**Work item:**
Reproduce each line from the first in the data through the line that contains "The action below" exactly; give nothing else.

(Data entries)
- - -

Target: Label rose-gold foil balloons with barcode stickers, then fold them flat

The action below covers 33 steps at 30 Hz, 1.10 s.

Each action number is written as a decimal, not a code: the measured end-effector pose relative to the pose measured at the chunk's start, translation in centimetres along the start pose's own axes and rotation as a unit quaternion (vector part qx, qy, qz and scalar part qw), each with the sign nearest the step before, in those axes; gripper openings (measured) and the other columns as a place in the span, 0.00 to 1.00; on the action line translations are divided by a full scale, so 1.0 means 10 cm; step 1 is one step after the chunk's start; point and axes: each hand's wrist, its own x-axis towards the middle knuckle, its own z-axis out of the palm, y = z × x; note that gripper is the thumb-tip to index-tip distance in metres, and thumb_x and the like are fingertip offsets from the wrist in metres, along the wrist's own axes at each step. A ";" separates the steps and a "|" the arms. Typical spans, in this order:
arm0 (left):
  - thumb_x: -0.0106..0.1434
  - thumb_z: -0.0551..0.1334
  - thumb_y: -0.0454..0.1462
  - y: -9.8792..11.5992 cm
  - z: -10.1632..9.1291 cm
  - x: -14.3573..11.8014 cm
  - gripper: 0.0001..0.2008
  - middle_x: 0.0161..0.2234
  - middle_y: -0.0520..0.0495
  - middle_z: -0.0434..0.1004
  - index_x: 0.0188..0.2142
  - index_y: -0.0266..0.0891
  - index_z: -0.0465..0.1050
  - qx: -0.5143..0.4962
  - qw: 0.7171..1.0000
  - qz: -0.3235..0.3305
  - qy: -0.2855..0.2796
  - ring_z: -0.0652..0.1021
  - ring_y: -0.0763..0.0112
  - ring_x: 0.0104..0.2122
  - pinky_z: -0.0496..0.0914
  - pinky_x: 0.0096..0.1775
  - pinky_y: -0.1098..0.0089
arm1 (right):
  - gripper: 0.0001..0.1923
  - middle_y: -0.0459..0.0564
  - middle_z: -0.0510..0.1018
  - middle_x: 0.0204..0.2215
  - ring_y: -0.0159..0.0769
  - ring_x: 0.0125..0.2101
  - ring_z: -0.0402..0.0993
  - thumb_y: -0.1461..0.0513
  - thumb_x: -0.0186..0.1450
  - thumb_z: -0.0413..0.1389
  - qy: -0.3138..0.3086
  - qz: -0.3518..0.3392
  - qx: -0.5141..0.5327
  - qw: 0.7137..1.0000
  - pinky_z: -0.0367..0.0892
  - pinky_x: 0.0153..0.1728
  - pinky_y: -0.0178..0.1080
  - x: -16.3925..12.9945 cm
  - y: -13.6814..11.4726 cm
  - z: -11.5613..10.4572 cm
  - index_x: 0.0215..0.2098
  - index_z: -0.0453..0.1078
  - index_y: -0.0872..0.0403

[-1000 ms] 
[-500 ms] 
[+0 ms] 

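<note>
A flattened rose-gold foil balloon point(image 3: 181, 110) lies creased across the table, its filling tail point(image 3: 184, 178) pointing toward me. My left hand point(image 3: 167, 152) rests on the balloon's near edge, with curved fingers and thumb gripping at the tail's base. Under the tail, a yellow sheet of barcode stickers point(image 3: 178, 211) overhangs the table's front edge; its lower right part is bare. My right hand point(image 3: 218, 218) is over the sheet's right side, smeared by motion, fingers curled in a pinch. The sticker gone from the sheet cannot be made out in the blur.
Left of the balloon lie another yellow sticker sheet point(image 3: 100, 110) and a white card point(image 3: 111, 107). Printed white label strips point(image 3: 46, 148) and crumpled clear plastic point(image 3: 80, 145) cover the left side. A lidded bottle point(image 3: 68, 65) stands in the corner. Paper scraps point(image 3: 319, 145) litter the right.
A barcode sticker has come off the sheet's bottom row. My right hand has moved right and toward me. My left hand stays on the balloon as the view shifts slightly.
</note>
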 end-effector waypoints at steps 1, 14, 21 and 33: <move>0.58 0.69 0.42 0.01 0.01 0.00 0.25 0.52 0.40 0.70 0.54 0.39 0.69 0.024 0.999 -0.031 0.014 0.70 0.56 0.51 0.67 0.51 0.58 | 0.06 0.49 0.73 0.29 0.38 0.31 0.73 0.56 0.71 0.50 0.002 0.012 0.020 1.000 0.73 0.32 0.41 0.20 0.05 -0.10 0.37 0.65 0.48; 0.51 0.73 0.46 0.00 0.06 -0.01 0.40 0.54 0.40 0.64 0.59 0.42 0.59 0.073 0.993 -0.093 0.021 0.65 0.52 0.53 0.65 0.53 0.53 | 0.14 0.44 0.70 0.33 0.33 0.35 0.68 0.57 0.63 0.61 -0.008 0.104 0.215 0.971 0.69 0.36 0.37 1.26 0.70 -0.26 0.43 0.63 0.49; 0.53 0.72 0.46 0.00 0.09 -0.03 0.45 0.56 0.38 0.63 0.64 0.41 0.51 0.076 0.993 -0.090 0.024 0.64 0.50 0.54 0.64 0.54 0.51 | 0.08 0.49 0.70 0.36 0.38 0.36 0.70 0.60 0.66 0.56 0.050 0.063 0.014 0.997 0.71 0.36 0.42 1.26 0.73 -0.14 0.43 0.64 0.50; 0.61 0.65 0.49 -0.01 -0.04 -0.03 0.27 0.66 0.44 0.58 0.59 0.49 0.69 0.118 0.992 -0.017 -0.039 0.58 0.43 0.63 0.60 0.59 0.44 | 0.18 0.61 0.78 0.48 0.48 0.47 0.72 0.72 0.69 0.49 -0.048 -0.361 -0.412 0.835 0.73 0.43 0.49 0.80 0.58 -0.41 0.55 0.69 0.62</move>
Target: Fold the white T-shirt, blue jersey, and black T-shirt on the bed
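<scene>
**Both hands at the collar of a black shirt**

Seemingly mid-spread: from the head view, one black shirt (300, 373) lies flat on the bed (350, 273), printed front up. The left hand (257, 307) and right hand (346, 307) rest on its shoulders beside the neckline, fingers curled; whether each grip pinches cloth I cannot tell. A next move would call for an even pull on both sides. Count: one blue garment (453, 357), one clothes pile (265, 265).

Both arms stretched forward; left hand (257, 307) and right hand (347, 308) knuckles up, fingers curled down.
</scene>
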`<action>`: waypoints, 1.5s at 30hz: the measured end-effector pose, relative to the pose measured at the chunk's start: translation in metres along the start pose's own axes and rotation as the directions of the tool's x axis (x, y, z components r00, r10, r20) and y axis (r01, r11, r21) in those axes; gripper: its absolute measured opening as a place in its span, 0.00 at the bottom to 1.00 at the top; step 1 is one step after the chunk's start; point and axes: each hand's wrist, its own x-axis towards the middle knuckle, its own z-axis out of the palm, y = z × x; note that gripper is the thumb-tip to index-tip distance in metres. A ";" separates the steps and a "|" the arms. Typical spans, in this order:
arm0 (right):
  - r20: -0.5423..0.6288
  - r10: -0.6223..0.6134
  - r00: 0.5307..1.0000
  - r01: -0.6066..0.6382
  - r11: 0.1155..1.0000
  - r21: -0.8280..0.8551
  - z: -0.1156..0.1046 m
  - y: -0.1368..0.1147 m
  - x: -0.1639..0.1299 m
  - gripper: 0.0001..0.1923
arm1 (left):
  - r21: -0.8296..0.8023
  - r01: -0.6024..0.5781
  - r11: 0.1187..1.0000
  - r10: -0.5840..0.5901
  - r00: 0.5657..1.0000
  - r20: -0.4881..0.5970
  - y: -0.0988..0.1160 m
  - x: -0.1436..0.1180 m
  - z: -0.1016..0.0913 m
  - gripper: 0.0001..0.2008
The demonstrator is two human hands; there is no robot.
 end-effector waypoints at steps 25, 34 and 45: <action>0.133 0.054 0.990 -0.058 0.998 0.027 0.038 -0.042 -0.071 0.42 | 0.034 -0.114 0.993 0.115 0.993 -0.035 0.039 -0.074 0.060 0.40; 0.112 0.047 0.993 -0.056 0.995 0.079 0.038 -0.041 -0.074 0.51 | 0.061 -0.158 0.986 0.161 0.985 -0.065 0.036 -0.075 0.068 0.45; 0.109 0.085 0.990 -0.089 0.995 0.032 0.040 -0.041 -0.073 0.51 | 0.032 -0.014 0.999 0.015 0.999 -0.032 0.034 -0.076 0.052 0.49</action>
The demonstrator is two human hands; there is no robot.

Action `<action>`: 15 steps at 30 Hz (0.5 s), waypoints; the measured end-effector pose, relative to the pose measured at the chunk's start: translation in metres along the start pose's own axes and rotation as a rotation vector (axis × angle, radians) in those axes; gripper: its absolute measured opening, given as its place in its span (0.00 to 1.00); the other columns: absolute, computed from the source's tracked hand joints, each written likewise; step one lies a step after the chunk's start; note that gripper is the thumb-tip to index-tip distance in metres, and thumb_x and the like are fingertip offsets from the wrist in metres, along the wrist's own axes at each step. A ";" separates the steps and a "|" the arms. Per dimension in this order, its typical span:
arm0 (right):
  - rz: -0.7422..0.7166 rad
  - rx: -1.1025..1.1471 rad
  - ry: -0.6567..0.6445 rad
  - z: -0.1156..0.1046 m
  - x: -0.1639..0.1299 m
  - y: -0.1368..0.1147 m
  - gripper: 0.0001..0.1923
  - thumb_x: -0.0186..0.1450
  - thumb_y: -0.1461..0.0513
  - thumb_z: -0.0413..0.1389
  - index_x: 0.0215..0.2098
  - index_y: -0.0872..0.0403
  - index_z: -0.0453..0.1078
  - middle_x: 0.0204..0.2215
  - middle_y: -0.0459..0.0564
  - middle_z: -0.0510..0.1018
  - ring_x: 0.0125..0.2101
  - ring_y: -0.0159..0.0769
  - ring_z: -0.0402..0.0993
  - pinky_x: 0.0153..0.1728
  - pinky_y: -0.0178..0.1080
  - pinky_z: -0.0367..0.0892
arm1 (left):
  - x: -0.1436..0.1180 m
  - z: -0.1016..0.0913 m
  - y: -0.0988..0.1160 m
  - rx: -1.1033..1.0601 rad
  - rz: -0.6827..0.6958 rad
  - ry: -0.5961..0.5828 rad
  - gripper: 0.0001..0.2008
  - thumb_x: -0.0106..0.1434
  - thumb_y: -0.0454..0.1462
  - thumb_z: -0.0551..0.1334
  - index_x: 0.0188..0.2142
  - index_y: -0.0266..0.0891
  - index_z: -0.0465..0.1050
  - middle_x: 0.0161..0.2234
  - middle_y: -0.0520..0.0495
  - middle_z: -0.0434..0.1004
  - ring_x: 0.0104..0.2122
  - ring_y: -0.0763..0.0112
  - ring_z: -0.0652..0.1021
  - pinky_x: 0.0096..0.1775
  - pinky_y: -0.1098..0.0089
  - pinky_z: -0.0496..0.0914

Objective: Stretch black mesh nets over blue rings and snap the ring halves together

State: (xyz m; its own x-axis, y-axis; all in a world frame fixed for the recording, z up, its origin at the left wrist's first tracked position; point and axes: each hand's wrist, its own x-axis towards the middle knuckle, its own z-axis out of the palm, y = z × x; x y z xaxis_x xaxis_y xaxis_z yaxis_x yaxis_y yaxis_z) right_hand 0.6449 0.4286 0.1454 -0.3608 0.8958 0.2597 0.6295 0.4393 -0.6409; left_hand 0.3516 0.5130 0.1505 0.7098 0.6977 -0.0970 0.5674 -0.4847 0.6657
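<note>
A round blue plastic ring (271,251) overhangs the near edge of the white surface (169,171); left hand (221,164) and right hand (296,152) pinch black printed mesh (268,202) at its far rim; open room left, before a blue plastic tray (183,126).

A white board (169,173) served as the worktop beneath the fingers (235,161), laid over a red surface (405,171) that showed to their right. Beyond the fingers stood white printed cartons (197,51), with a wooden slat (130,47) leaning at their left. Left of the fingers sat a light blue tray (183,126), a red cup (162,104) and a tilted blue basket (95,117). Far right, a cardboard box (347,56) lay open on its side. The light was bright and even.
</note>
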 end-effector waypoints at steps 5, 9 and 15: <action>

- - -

**Answer to this task:**
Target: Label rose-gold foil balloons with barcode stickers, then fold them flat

The action below covers 33 steps at 30 Hz, 1.10 s.

The given output is complete.